● Task to carry out: Would you please return every line from the listing that contains the word "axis"?

● Supplied information:
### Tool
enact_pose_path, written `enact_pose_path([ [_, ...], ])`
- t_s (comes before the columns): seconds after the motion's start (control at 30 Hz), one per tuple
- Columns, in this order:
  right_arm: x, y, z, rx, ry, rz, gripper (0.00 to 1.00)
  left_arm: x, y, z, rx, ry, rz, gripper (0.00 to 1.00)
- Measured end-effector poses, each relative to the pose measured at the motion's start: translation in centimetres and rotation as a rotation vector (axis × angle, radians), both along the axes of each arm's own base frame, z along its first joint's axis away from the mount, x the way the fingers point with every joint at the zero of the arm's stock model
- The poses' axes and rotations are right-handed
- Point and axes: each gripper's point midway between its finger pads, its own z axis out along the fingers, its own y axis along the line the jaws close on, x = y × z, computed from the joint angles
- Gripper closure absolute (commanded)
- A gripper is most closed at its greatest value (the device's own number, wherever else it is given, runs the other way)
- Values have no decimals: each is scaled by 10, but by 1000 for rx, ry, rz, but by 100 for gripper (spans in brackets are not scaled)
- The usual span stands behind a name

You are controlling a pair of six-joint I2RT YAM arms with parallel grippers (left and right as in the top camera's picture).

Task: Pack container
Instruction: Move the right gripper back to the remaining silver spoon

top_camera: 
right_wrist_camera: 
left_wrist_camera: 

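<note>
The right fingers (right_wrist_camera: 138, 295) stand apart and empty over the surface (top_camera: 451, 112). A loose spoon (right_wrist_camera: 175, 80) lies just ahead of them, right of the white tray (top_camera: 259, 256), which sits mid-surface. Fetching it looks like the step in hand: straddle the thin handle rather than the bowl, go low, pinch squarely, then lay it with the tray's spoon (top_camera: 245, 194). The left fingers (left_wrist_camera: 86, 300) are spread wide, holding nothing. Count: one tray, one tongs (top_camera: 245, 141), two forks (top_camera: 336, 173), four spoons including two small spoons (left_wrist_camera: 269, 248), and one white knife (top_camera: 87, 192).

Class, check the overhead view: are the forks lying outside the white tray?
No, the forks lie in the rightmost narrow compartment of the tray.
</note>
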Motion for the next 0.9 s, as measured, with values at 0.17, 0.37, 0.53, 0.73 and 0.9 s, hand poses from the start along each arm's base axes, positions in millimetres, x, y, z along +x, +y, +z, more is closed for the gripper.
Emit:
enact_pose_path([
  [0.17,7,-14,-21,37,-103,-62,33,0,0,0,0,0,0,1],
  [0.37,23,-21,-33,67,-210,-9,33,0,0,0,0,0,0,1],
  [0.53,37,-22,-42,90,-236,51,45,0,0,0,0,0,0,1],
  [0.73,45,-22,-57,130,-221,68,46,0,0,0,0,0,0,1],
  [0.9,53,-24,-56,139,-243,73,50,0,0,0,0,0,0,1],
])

● Solved problem:
- Measured end-effector poses, each relative to the pose measured at the motion's start: translation in centimetres and rotation as a rotation vector (axis × angle, radians), both along the axes of each arm's own base frame, z along its first joint's axis away from the mount, x the way the fingers point with every joint at the zero of the arm's stock model
- Point and axes: each gripper's point midway between its finger pads, its own z axis out along the fingers, its own y axis along the line the jaws close on, x = y × z, computed from the joint angles

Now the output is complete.